YOUR INSTRUCTIONS
Of the records that follow, copy only the lines from the line containing "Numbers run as" to the line containing "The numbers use", both included, exactly as written.

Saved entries
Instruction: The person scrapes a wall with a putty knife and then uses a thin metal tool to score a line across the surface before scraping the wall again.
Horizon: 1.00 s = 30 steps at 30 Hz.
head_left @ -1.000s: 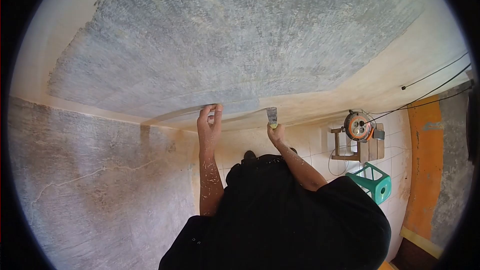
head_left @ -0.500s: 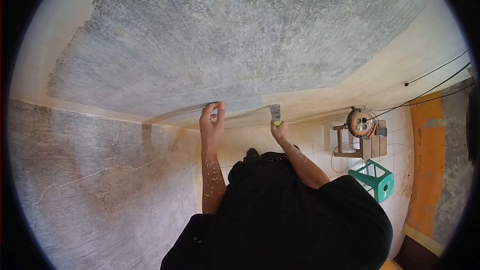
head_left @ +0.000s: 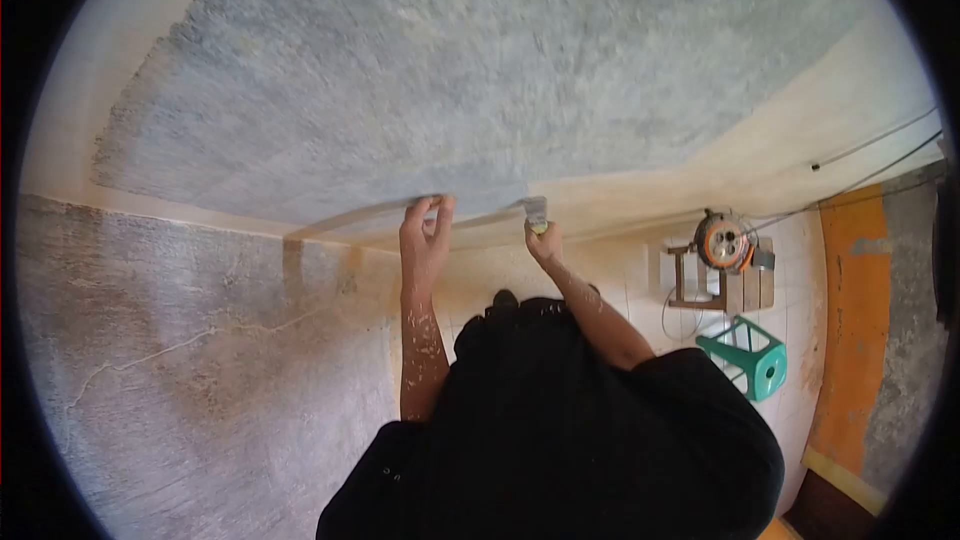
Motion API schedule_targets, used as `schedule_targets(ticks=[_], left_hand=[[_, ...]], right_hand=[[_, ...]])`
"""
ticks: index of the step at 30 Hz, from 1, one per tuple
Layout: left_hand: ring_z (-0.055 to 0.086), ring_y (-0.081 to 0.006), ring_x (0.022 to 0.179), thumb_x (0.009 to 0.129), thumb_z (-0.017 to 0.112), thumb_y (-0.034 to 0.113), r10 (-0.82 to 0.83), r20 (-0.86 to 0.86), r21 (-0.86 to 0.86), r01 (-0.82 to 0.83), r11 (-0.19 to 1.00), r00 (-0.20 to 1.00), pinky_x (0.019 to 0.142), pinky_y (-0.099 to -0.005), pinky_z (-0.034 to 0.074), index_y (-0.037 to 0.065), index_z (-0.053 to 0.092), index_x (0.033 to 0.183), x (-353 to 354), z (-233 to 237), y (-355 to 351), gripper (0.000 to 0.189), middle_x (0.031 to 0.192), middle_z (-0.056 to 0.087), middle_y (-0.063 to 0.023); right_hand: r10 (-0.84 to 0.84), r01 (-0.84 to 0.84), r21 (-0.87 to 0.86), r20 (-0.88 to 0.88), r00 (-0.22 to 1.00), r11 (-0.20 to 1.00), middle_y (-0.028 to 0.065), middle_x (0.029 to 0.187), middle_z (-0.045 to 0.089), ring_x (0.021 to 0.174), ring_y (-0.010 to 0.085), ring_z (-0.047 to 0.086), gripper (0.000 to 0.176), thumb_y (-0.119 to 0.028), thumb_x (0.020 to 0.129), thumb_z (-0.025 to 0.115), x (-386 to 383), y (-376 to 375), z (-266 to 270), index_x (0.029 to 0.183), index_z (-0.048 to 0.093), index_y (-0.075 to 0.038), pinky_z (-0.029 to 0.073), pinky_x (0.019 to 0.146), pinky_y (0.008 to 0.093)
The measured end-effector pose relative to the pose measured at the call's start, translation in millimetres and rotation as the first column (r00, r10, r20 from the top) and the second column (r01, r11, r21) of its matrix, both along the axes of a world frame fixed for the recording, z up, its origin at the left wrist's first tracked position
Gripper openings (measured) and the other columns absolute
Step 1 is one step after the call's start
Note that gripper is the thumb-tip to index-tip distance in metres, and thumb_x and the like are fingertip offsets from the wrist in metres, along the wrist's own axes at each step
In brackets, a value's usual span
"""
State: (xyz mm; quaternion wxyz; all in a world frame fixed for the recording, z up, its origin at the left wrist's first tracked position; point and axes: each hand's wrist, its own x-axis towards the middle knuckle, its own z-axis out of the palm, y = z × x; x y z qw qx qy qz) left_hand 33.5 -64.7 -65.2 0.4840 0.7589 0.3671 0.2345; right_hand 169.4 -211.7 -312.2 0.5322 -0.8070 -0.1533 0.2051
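Observation:
My right hand [head_left: 544, 243] is wrapped round the yellowish handle of a putty knife [head_left: 536, 210]. Its flat grey blade lies against the wall, at the lower border of the bare grey patch [head_left: 480, 80], where cream paint [head_left: 600, 190] begins. To the left, my left hand [head_left: 426, 240] rests its fingertips on the wall near the same border. Its fingers are bent and apart from the thumb, with nothing visible between them. Pale flakes speckle both forearms, most thickly the left one.
A rough greyish side wall [head_left: 180, 360] with a long crack meets this wall at the left. On the right, an orange-black cable reel [head_left: 720, 240] sits on a wooden stool [head_left: 748, 290]. A green plastic stool [head_left: 765, 370] stands nearby on the tiled floor, and dark cables [head_left: 860, 165] run rightward.
My right hand and the putty knife have shifted left and slightly up along the wall, nearer my left hand. My left hand stays at nearly the same spot.

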Motion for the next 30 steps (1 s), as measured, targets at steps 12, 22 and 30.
schedule_targets(ticks=[12,22,30], left_hand=[[0.058,-0.0209,0.099,0.092,0.06,0.031,-0.042,-0.015,0.005,0.042,0.999,0.999,0.082,-0.0333,0.046,0.004,0.065,0.105,-2,8,-1,0.03,0.104,0.064,-0.0101],[0.059,-0.0221,0.1,0.092,0.06,0.03,-0.048,-0.021,0.033,0.048,0.998,0.999,0.083,-0.0348,0.047,0.003,0.065,0.104,1,8,4,0.03,0.104,0.064,-0.0118],[0.058,-0.0231,0.101,0.093,0.06,0.031,-0.07,-0.044,0.071,0.073,0.995,0.997,0.083,-0.0352,0.047,0.003,0.065,0.104,-1,11,1,0.031,0.105,0.064,-0.0119]], right_hand=[[-0.041,0.044,-0.195,0.017,0.999,0.98,0.0245,0.059,0.058,0.062,0.035,0.065,0.039,-0.032,0.082,0.063,-16,-31,-39,0.069,0.062,0.005,0.047,0.053,0.0435],[-0.09,0.084,-0.045,-0.155,0.984,0.995,0.0127,0.048,0.055,0.046,0.0234,0.06,0.041,-0.032,0.083,0.064,-22,-17,-17,0.062,0.058,0.003,0.043,0.044,0.0387],[-0.148,0.146,-0.058,-0.039,0.988,0.988,0.0106,0.049,0.055,0.046,0.0225,0.06,0.042,-0.033,0.083,0.065,-22,-9,-32,0.06,0.058,0.002,0.042,0.043,0.0373]])
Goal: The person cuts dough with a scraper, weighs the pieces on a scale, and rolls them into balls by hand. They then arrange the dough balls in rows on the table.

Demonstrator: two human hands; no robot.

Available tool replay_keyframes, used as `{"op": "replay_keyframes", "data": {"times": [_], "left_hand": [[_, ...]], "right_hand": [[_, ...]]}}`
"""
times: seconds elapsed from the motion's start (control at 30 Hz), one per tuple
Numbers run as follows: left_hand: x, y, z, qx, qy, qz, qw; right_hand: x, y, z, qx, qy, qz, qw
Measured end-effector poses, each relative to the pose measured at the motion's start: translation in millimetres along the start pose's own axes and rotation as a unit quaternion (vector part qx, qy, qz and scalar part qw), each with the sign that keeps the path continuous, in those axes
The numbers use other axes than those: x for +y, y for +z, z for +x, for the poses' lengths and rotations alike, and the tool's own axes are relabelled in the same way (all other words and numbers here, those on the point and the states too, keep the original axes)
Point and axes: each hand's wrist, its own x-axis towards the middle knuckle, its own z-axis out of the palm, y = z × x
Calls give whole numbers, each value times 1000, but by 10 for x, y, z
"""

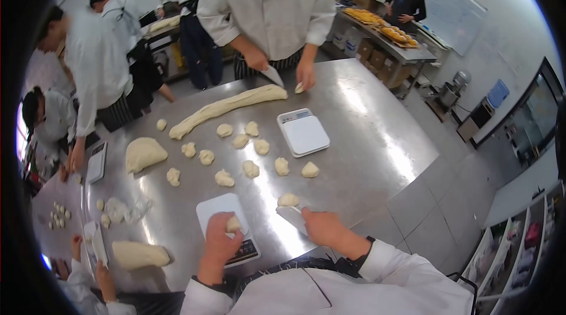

TASK RESPONSE
Numbers run as follows: left_hand: x, y, z, qx, qy, qz, qw; right_hand: x, y, z, qx, qy, qz, qw
Measured end-effector poses, each relative to the pose measured at the motion's start: translation in millimetres along the start pose's own axes and rotation as a unit quaternion (vector part qx, qy, qz and scalar part qw), each with the sign that keeps the path continuous, in those axes
The numbers use other axes than those: x for +y, y for +z, z for +x, for the poses' lengths and rotations alike, and the tool's own axes are relabelled in the same way (all other words and numbers here, those on the point and the states too, keep the original axes)

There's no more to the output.